Il calcio non è solo passione, ma è business. Esso è uno dei settori economici più importanti nel nostro paese, ma non per questo si può cancellare il trasporto genuino che anima gli appassionati. Il calcio è sinonimo di socializzazione, aggregazione e competitività.
Il calcio moderno sia in Italia che nel resto d'Europa costituisce un giocattolo prezioso a svariati miliardi di euro.
Il calcio è diventato uno dei più grandi business mondiali, una gigantesca macchina da soldi che ogni anno produce un giro d'affari superiore al Pil di moltissimi stati. Il fatto che il nostro paese sia una nazione "pallonara" che vive di calcio dodici mesi l'anno non è una novità. Le grandi del calcio europeo, fatturano svariati milioni d'euro attuando strategie societarie che vanno ben oltre lo sport, riversando enormi sforzi finanziari in attività di marketing, comunicazione e attività di promozione del marchio.
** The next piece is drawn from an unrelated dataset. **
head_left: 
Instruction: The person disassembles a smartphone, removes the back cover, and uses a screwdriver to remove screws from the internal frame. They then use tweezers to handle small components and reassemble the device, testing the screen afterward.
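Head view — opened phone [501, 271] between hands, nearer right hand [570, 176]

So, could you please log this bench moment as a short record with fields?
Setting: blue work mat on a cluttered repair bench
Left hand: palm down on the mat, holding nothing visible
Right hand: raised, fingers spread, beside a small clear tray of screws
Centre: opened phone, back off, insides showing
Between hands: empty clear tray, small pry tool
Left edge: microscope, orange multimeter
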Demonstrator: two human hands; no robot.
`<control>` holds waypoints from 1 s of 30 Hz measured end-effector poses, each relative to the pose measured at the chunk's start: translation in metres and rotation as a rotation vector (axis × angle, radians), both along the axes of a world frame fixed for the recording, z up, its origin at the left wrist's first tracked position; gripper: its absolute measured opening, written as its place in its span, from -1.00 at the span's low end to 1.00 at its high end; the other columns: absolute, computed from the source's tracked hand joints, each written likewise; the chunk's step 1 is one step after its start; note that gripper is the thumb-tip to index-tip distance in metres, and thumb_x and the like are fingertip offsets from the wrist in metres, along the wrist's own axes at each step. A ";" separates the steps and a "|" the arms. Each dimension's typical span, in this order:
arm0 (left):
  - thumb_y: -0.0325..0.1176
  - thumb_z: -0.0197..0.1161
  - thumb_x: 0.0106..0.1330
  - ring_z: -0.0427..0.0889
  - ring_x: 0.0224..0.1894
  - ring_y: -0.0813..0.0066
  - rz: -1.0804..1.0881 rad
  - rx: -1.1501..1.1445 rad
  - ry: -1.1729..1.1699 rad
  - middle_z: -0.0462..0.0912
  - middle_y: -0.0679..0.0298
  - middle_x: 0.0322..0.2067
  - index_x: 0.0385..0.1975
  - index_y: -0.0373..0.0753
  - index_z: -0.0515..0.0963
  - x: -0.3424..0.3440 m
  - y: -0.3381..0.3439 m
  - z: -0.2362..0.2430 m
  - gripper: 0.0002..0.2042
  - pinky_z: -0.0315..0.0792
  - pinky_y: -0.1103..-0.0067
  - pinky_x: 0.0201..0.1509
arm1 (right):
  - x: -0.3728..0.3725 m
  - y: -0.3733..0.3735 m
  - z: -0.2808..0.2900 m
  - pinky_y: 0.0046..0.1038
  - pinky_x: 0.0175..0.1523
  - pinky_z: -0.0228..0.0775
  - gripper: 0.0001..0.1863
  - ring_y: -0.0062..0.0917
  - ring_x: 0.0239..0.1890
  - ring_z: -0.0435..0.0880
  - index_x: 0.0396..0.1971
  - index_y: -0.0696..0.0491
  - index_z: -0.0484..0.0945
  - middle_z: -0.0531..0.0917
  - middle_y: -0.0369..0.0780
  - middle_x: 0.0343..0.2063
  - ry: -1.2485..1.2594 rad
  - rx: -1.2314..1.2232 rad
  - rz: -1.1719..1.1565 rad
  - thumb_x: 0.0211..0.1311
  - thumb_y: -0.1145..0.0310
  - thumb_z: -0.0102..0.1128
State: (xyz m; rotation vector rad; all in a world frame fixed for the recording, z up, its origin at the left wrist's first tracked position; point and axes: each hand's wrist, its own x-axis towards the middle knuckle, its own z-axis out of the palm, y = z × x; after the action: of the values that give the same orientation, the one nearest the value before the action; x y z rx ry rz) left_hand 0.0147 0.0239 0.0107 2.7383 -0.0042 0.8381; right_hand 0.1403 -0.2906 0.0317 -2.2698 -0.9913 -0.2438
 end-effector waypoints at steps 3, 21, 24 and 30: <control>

Il calcio, dunque, rappresenta la nostra società e ne è riflesso perché come i politici si fanno pagare per concedere privilegi, così molte volte gli arbitri si fanno corrompere per favorire una o l’altra squadra. Esiste poi il fenomeno degli ultras e degli insulti a sfondo razzista che avvengono nelle tribune degli stadi.
È mai possibile che si vada a vedere una partita di calcio e, dopo essere stati seduti su una panchina tutto il tempo, si arrivi a esagerazioni simili, mentre i giocatori che hanno faticato mantengono tra loro, almeno in apparenza, una sorta di fair play?
Ma siamo propri sicuri che il calcio rappresenti lo specchio fedele della società?
Il calcio come chiave di lettura del mondo reale, le passioni sportive utilizzate come metro per valutare gli umori radicati nel corpo sociale, funzionano solo se ci accontentiamo di spiegazioni tanto suggestive, specie se presentate da qualche penna giornalisticamente sublime, quanto semplicistiche e persino distorcenti. Come quando si usano le tifoserie ultras come materiale antropologico per spiegare la violenza sociale o quella politica: ci sono corrispondenze simboliche, persino sovrapposizioni di persone, ma un capo tifoseria nelle vesti di combattente è sempre un’altra cosa da chi ha scelto la lotta armata o l’assalto contro lo Stato.
Il problema è che siamo vittime di una suggestione intellettuale che andrebbe al più presto superata.
La passione calcistica è stata sublimata dalla letteratura e connotata in senso epico, ma sempre un gioco rimane: la vita di una comunità organizzata è un’altra cosa, ben più complessa.
Si dimentica talvolta – e anche questo dovrebbe far riflettere – che il nesso tra potere politico e successo sportivo, tra benessere sociale e trionfi ludici, è tipico in realtà dei regimi totalitari, nei quali ciò che si perde in libertà e autonomia viene malamente compensato con l’ebbrezza collettiva da vittoria.
Nelle dittature ci si affida allo sport per trasmettere al mondo un’idea di sé benevola, per fare dimenticare l’oppressione e per distrarre il popolo.
Ma la qualità di una democrazia non può essere misurata dalla capacità della sua squadra di calcio di vincere i campionati.
In una Pescara ricca di problemi irrisolti, con una Giunta che sa di poco sale e che avrà sicuramente vita breve, anche la macchina sportiva lo sarà.
Ma il senso civico di una collettività non dipende dalle modalità del suo tifo o dal senso di attaccamento ai colori della squadra. Il calcio, per carità, è una cosa seria, ma forse ne abbiamo esagerato l’importanza.
E’ vero che il Ferguson collinare ci ha penalizzato con una gestione personale a dir poco criticabile, ci ha relegato in Serie C, dopo aver incassato milioni di euro, ed è anche vero che sarebbe necessario un cambio al vertice totale, come dire usare la spugna e ripartire di nuovo e con il nuovo.
Ma è anche vero che questa società pescarese si è adagiata nella sua mediocrità, ha permesso supinamente che il mercante facesse tutti i suoi affari indisturbato e, anzi, il sindaco Masci, personalmente, lo ha sostenuto in certe idee relative alla costruzione di un nuovo Stadio.
Tra pochi giorni riprenderanno le partite e il popolo dimenticherà ogni cosa della sua difficolta di vivere, soggiogato dal risultato della sua squadra.
Mi chiedo: Che te ne fai di una vittoria al pallone, a parte l’ebbrezza del momento e i caroselli per le strade, se la corruzione dilaga, se i tuoi giovani sono senza lavoro o se non riesci a realizzare nessun dignitoso progetto e se vivi in una città caotica con traffico paralizzante, senza aree di
parcheggio, con decine di cantieri aperti che non trovano fine, con decine di negozi messi in condizione di non poter svolgere la propria attività in modo decente?
Vogliamo pensare finalmente alle cose serie?